Model Data Inventory — Shared Material (PC / RCA model + optimization tool)
Model Data Inventory — Shared Material (PC / RCA model + optimization tool)
Compiled: 2026-06-25 · Author of source material: Alon & Ishana (NZIPL modeling team) Purpose: inventory of two shared drops on OneDrive (000 Data Infrastructure/), what each contains, and — critically — whether the material is reproducible and whether EVs are covered.
1. CICE Updated/ — the model inputs & per-tech RCA analyses
Folder holding the Predicted-Competitiveness (PC) / RCA model material.

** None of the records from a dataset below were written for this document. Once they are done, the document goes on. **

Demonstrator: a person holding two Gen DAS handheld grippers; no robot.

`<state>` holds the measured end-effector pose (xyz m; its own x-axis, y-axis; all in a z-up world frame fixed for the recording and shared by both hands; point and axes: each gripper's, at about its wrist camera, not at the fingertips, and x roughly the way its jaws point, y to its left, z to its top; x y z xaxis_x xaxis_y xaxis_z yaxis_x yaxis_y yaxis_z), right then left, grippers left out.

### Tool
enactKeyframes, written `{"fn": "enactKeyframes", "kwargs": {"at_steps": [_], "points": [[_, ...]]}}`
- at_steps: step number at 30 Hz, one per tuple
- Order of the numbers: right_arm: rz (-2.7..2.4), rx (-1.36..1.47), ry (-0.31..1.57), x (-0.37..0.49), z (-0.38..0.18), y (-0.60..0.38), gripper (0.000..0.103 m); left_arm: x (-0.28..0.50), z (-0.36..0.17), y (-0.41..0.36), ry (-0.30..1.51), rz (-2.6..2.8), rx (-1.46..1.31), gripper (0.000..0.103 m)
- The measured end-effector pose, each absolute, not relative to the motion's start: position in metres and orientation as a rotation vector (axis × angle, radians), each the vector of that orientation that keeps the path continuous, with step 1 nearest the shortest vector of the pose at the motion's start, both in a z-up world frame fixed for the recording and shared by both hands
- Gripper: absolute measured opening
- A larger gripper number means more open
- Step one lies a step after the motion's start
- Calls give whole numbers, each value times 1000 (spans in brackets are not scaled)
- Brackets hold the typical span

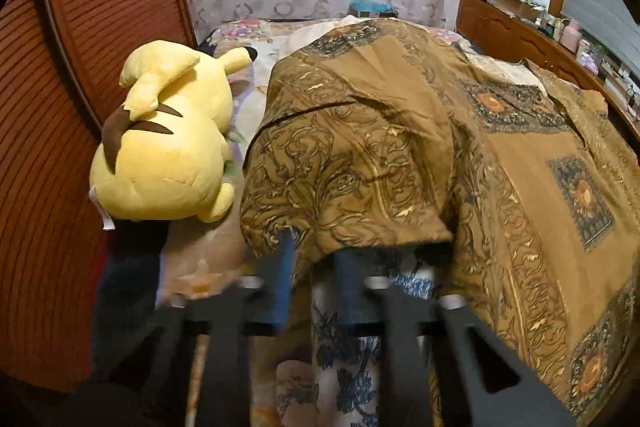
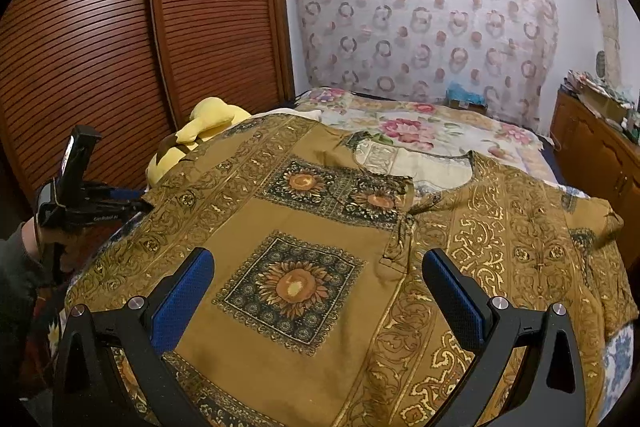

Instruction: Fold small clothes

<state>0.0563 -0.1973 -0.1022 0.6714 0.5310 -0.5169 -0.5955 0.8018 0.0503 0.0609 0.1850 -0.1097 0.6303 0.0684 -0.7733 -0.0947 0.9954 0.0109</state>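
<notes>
A brown shirt with gold scrolls and sunflower squares (image 2: 304,227) lies spread on the bed, neck opening toward the far wall. My left gripper (image 1: 314,255) is shut on the shirt's left edge (image 1: 348,163) and lifts it, so the cloth drapes over the blue fingers. In the right wrist view the left gripper (image 2: 132,205) shows at the shirt's left edge. My right gripper (image 2: 318,281) is open and empty, its blue pads (image 2: 188,291) wide apart just above the middle of the shirt.
A yellow plush toy (image 1: 168,143) lies at the bed's left side beside the shirt. Brown slatted wardrobe doors (image 2: 120,39) stand to the left. A floral bedsheet (image 2: 420,127) covers the bed. A wooden dresser (image 2: 592,155) with clutter stands on the right.
</notes>
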Motion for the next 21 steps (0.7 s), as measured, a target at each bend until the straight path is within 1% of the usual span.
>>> {"fn": "enactKeyframes", "kwargs": {"at_steps": [3, 9, 14, 17, 21], "points": [[629, -117, 547, 55, -105, -201, 103, 63, -101, 185, 844, 82, -55, 2], [614, -75, 580, 55, -110, -218, 103, 71, -60, 174, 727, 77, -45, 2], [571, -58, 580, 56, -108, -230, 103, 80, -21, 139, 645, -10, -20, 2], [556, -45, 579, 54, -107, -234, 103, 82, -13, 106, 638, -68, 32, 2], [546, -39, 581, 49, -109, -233, 103, 77, -19, 70, 658, -124, 80, 2]]}}
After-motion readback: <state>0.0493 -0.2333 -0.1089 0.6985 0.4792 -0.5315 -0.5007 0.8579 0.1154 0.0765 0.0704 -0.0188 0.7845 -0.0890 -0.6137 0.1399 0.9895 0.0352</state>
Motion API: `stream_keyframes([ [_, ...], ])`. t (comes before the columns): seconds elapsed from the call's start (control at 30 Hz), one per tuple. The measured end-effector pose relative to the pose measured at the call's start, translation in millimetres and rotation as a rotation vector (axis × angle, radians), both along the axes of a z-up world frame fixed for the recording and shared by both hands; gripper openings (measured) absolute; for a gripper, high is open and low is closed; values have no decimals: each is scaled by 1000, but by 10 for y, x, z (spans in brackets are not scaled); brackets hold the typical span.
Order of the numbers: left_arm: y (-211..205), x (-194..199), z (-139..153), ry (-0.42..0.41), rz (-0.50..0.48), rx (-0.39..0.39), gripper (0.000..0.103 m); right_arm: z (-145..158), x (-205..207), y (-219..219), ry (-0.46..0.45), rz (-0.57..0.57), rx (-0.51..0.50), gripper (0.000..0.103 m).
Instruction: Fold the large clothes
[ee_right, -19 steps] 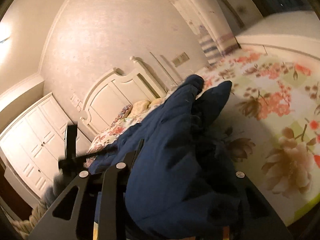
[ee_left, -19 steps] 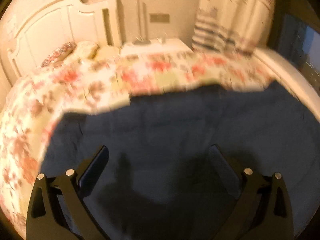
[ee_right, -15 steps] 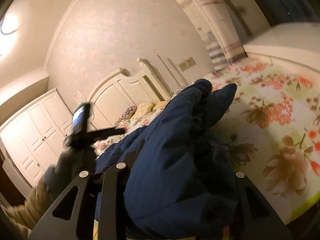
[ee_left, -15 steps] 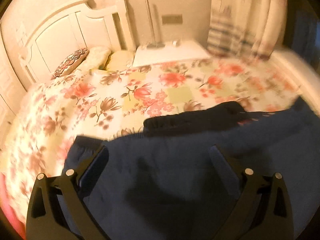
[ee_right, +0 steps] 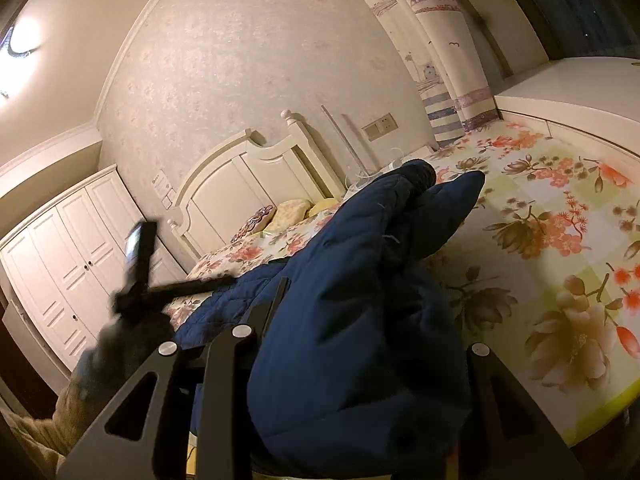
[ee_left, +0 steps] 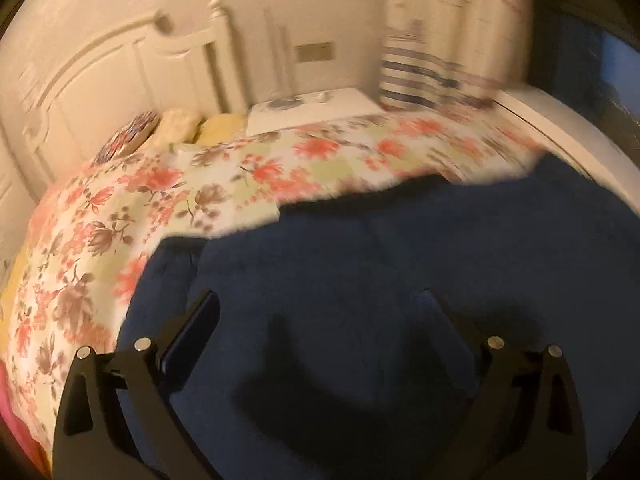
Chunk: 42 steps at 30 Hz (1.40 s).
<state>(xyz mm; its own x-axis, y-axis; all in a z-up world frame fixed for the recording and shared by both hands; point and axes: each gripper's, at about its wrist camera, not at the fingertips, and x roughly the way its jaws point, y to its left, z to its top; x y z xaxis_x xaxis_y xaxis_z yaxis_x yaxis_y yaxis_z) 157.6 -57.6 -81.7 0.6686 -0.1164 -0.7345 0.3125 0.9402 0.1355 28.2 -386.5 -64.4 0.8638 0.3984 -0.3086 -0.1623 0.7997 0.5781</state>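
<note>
A large navy padded garment (ee_left: 380,280) lies spread over the near part of the floral bedspread (ee_left: 160,208). My left gripper (ee_left: 318,312) hovers over it, open, with nothing between its widely spread fingers. In the right wrist view my right gripper (ee_right: 368,344) is shut on a thick bunch of the same garment (ee_right: 352,320), held up above the bed (ee_right: 560,220). The bunch hides the right finger's pad. The left gripper (ee_right: 184,256) shows there at the left, blurred, held by a gloved hand (ee_right: 120,352).
A white headboard (ee_left: 100,80) and pillows (ee_left: 180,128) stand at the bed's far end, with a white nightstand (ee_left: 312,108) beside them. A curtain (ee_left: 440,40) and a white ledge (ee_left: 560,120) line the right side. White wardrobe doors (ee_right: 60,248) fill the left.
The left gripper's view swung up across the bed, then back down over the navy garment, and it is still blurred. The right gripper kept its grip and tilted slightly upward.
</note>
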Motion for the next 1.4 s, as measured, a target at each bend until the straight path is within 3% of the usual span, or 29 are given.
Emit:
stream_keyframes([
  [0.1, -94, -422, -380, 27, -80, 119, 101, 8, 13, -1, 0, -1, -6, 34],
  [0.13, -87, -519, -471, -5, -72, 134, 101, 14, 13, 11, 1, 5, -10, 35],
  [0.17, -48, -613, -511, -40, -54, 120, 101, 20, 14, 35, 2, 9, -20, 35],
  [0.3, 199, -782, -361, -22, -34, -28, 101, 82, 15, 86, 0, 0, -65, 35],
  [0.37, 266, -840, -328, -38, -30, -33, 101, 90, 26, 90, 3, -4, -71, 35],
  [0.47, 222, -994, -436, 11, -110, -64, 101, 156, 59, 140, 2, -17, -88, 35],
  [0.57, 69, -1265, -588, -85, -134, 14, 101, 315, 83, 321, -29, -4, -151, 35],
  [0.6, 82, -1282, -572, -82, -152, 9, 99, 379, 86, 406, -46, 3, -184, 35],
  [0.7, 379, -1261, -351, -39, -203, -167, 98, 647, 92, 745, -110, 33, -311, 35],
  [0.77, 688, -1232, -160, -106, -135, -210, 99, 838, 111, 1054, -162, 70, -409, 35],
  [0.8, 971, -1179, -39, -147, -55, -227, 99, 895, 130, 1179, -178, 84, -439, 35],
  [0.97, 2085, -1022, 240, -192, 243, -363, 99, 1101, 324, 2365, -291, 238, -656, 35],
  [1.07, 2554, -1118, 332, -235, 374, -387, 99, 924, 414, 3179, -346, 363, -817, 35],
  [1.17, 2817, -1182, 338, -249, 453, -349, 99, 376, 447, 4036, -363, 537, -1039, 35],
  [1.23, 2995, -1193, 341, -245, 491, -340, 99, -97, 363, 4460, -395, 605, -1269, 43],
  [1.3, 3070, -1191, 373, -243, 491, -344, 99, -401, 242, 4651, -455, 586, -1465, 45],
  [1.4, 2876, -1115, 566, -245, 395, -312, 99, -385, 292, 4622, -422, 614, -1444, 46],
])
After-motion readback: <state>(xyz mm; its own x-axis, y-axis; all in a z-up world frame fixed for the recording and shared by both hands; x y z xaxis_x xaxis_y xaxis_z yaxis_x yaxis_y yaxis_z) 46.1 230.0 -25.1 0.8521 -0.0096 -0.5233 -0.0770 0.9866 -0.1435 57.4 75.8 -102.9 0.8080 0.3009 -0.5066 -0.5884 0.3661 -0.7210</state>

| Item | Size | What it is |
|---|---|---|
ML_vars.zip | 968 MB | Model variables + per-technology RCA analysis notebooks (see below) |
baci.zip | 3.07 GB | Raw CEPII BACI bilateral trade (the model’s trade input) |
Product Proximity Update.ipynb | 14 KB | Product-space proximity / relatedness update (standalone) |
Inside ML_vars.zip
ML_vars/
├── Bentley_data_cleaning.R # WDI download + cleaning (context variables)
├── wdi.xlsx · wdi_impute.csv # World Bank Development Indicators (imputed) — model covariates
├── IRENA_INSPIRE_Patents_April_2024(INSPIRE_data).csv # patent counts (feature)
├── Analysis/RCA <Tech> Analysis.ipynb # 14 per-tech notebooks (the actual model runs)
└── RCA Construction/<Tech>/ # ⚠️ ALL EMPTY directory stubs (no files shipped)
Context / covariate data present (reproducibility inputs):
wdi_impute.csv+Bentley_data_cleaning.R— the WDI macro covariates (GDP, population, FDI, electricity use, governance, trade openness, manufacturing share, …) and how they’re built.IRENA_INSPIRE_Patents…csv— patent feature.baci.zip— raw trade (the RCA base).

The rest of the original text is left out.